Get Data Lakehouse Books:
- Apache Iceberg: The Definitive Guide
- Apache Polaris: The Definitive Guide
- Architecting an Apache Iceberg Lakehouse
- The Apache Iceberg Digest: Vol. 1
Lakehouse Community:
- Join the Data Lakehouse Community
- Data Lakehouse Blog Roll
- OSS Community Listings
- Dremio Lakehouse Developer Hub
This week the Apache lakehouse ecosystem continued building on Polaris's graduation milestone while pressing forward on format evolution. Iceberg's efficient column update proposal drew a dedicated community sync on March 4, the REST spec remote signing vote closed with strong support, and Parquet's ALP encoding spec moved closer to final review. The week's threads signal that AI/ML workloads are now a first-class design consideration across all four projects.
Apache Iceberg
Efficient Column Updates Sync — March 4
The most active thread this week was the ongoing discussion of efficient column updates for wide tables. Anurag Mantripragada organized a dedicated community sync on Wednesday, March 4, to advance the proposal. The problem: tables with thousands of columns, common in feature stores and ML pipelines, suffer severe write amplification when current Copy-on-Write and Merge-on-Read operations update even a small subset of columns. The proposed approach would write only updated columns to separate column files and stitch them at read time.
Gábor Kaszab noted that full column updates and partial file-level column updates represent a reasonable middle ground between performance improvement and implementation complexity. His proof of concept PR (#15445) shows the metadata and API surface is manageable. The community is building on the V4 architecture foundation and the single-file commit proposal.
Follow the efficient column updates thread
REST Spec Remote Signing Vote Passes (Attempt #2)
Alexandre Dutra's second vote attempt to promote the remote signing endpoint to the main Iceberg REST spec received strong support, with multiple binding and non-binding +1 votes from community members including Eduard Tudenhöfner and Dmitri Bourlatchkov. The change moves the signing endpoint to a table-scoped path (/v1/{prefix}/namespaces/{namespace}/tables/{table}/sign), adds an optional provider parameter for future multi-cloud support, and deprecates the old S3-specific spec. This vote resolves a long-running discussion about making credential signing cloud-agnostic.
V4 Metadata Discussions Continue
Anton Okolnychyi's thread on making the root metadata.json file optional in Iceberg V4 remains active. The core tension is between streaming write performance (where writing metadata.json on every commit creates bottlenecks with HMS and Hadoop catalog backends) and backward compatibility for engines and tools that read the file directly from storage. Two design paths remain under discussion: letting catalogs skip writing the file entirely, or offloading parts of it to external files. Formal proposals are expected in the coming weeks.

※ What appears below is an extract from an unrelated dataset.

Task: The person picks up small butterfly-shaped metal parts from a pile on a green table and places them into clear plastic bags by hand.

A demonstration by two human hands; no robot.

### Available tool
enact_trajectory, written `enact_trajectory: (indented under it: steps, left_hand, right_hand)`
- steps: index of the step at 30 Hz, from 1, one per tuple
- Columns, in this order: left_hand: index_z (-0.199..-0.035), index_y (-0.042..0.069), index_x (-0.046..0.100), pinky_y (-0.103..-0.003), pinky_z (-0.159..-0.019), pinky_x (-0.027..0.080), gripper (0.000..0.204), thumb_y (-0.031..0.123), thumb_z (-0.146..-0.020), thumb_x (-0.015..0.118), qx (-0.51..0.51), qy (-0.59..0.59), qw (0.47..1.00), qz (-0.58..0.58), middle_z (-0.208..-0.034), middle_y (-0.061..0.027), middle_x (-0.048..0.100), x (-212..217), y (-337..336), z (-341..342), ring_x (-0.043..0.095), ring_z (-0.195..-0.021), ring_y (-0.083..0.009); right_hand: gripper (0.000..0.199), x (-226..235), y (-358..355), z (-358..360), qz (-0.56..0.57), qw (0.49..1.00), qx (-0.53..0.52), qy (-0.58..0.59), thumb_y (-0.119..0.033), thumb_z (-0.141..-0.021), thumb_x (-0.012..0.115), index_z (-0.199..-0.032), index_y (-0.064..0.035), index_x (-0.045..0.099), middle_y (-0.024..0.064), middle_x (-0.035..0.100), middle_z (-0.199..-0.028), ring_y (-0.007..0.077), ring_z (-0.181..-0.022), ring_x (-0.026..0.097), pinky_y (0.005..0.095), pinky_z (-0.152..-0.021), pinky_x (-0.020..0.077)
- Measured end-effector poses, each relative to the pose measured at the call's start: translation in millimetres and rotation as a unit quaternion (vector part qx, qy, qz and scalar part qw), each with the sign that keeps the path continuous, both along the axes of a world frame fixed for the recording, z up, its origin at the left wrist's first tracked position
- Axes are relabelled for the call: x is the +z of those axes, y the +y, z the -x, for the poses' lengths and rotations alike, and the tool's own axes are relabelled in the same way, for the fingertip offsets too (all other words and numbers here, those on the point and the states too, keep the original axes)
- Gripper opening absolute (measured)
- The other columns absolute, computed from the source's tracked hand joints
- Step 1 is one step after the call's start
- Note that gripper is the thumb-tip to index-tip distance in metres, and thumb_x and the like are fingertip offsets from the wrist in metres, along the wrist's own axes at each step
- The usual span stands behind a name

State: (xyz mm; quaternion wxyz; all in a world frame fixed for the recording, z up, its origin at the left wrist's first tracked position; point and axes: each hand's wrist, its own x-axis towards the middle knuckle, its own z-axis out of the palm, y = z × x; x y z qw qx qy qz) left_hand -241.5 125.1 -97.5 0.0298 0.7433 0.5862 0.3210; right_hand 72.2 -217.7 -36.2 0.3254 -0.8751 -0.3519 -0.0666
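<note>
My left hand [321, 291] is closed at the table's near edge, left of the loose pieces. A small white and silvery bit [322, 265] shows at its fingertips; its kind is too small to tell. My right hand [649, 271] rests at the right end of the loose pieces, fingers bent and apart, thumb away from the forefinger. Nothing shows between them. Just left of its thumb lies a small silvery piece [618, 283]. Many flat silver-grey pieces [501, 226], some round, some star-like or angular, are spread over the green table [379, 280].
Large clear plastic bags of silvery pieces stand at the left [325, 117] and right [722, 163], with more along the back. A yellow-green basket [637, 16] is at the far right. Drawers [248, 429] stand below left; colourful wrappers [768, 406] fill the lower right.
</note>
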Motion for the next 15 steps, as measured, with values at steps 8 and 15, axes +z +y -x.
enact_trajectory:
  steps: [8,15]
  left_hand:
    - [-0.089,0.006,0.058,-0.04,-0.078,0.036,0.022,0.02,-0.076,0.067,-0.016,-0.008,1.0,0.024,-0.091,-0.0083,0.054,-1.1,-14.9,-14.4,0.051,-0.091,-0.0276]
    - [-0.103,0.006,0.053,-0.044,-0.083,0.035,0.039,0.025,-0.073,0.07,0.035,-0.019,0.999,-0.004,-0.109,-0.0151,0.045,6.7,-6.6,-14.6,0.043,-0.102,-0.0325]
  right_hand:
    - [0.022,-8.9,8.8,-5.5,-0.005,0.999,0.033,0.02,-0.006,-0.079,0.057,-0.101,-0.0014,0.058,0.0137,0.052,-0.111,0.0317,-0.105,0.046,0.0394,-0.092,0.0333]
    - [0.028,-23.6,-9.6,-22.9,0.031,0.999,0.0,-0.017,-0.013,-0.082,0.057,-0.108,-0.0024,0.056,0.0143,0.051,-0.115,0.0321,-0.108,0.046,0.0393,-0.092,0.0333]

Snapshot Expiration Race Condition
Krutika Dhananjay flagged a concurrency bug in Iceberg's snapshot expiration logic this week. A race window exists between when the ExpireSnapshots job computes candidate snapshots and when the commit runs. A concurrent ref addition during that window can cause the maintenance job to remove a live snapshot. The iceberg-go project already has a fix. Amogh Jahagirdar asked for a reproducible test case before confirming the same issue exists in the Java implementation.
Apache Polaris
First Post-Graduation PMC Activity
Apache Polaris officially became a top-level ASF project on February 18, and the new PMC is now operating independently. Community discussion this week focused on what the first major governance actions will look like. The roadmap items drawing the most attention are credential vending expansion for non-AWS storage backends, deeper Delta Lake support through the Generic Table API, and idempotent commit operations for retry-safe catalog writes.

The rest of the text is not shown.